In India, Bt cotton was the first GM crop to be commercialised in 2002, and its impact has been viewed as a great success story globally. Two decades later, in 2022, GM mustard hybrid DMH-11 and its parental lines were environmentally released in India, and genome editing was exempted in plants from biosafety assessment for crop improvement. These two modern science-based developments occurred in the interest of farmers and the national economy.

GM Mustard

In the mid-1960s, India experienced a Green Revolution that resulted in a significant increase in food production, from 50 million tonnes in 1950-51 to over 300 million tonnes in 2020-21. However, this progress was not replicated with any oilseed crop, which is urgently needed to meet our growing demands. Due to a serious deficit in domestic edible oil production, we heavily rely on imported edible oils.  In 2020-21, India imported 13.35 million tonnes of edible oils at a cost of around Rs 117,000 crore. Nevertheless, the approval for the environmental release of GM mustard hybrid DMH 11, developed by a public sector institution in India, with approximately 28-30 per cent higher yield, is a significant step towards reducing our dependence on imports. 
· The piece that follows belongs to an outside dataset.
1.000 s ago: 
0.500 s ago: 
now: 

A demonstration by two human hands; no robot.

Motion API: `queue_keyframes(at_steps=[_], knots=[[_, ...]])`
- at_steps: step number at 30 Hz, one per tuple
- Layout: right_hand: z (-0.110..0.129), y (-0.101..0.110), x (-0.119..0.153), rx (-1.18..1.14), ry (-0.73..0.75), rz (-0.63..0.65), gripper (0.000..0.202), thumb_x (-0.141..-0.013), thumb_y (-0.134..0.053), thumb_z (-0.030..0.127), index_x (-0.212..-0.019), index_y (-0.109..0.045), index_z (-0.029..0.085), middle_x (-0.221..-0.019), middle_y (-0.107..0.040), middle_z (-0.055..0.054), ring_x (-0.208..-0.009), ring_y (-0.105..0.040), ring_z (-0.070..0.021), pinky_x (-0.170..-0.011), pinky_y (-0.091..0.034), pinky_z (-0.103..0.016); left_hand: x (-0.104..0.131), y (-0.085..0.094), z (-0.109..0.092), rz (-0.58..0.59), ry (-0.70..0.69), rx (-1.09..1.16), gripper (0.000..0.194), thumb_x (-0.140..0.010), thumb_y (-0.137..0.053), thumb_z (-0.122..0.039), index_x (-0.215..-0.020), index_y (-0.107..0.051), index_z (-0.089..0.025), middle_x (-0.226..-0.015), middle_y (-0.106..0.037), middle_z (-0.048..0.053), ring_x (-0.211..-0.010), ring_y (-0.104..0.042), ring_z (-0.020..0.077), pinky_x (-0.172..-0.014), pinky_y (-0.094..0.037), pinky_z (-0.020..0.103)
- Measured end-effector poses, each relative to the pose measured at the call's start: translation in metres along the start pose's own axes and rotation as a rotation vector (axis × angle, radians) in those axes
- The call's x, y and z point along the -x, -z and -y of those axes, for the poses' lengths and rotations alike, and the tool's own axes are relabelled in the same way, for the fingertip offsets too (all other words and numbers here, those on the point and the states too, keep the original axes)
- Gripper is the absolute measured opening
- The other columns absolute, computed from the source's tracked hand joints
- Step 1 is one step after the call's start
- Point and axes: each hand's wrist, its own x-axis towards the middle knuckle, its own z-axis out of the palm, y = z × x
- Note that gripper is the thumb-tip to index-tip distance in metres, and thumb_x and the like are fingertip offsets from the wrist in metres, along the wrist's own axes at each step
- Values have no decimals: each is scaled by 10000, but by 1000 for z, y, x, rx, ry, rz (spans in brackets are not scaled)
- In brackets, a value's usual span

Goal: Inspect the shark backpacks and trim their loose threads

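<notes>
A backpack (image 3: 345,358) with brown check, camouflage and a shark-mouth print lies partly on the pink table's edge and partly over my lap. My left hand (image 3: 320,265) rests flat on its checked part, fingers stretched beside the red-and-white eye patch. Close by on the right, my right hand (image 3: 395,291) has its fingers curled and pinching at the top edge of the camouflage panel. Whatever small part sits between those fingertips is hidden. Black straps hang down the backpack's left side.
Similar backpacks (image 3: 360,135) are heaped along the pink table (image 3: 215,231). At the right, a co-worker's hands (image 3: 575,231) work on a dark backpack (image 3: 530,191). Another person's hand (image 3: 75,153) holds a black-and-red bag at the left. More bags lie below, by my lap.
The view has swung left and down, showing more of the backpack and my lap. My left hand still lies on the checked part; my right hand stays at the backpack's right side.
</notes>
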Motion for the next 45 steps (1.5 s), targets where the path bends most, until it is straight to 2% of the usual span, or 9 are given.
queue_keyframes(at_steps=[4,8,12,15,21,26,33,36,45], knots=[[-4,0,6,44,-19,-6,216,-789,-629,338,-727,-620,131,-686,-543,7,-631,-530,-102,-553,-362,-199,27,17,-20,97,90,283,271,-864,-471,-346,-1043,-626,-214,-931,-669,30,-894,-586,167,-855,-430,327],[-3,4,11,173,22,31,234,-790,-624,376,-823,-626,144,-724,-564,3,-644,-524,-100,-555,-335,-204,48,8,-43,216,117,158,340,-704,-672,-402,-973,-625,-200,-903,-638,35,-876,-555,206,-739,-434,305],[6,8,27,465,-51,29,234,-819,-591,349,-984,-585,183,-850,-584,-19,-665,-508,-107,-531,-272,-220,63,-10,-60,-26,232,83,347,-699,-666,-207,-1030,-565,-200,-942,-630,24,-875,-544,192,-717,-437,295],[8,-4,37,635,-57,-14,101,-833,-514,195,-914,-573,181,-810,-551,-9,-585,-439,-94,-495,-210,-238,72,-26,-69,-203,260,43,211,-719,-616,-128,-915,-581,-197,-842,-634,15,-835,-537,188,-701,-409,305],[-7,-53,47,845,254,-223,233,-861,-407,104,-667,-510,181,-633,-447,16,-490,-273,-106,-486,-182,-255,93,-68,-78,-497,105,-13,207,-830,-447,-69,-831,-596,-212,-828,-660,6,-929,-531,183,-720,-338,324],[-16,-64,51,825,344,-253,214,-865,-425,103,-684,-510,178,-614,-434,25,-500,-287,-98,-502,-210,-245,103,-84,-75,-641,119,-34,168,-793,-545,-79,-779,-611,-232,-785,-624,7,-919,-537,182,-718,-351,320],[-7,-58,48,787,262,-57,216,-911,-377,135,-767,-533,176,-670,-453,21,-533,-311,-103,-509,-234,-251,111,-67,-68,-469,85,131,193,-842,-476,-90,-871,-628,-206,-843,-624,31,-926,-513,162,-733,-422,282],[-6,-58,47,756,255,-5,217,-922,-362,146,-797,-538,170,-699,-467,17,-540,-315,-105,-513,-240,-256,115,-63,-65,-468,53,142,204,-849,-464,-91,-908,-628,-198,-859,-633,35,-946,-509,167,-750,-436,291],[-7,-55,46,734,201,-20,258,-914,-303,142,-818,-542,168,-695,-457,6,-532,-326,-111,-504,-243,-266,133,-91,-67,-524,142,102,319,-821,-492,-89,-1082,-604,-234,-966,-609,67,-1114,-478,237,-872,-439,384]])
Mustard is predominantly a self-pollinating crop, making it difficult to develop high-yielding hybrids by crossing two diverse parental lines. To facilitate cross-pollination, a robust system has been developed in India using two transgenes: the barnase gene for male sterility (MS) and the barstar gene for the restoration of male fertility (RF). Hybrid seeds are produced by crossing the MS and RF lines. This two-gene system is also used worldwide in rapeseed, a sister crop of mustard, to develop GM hybrids that farmers grow on a large scale for higher yields.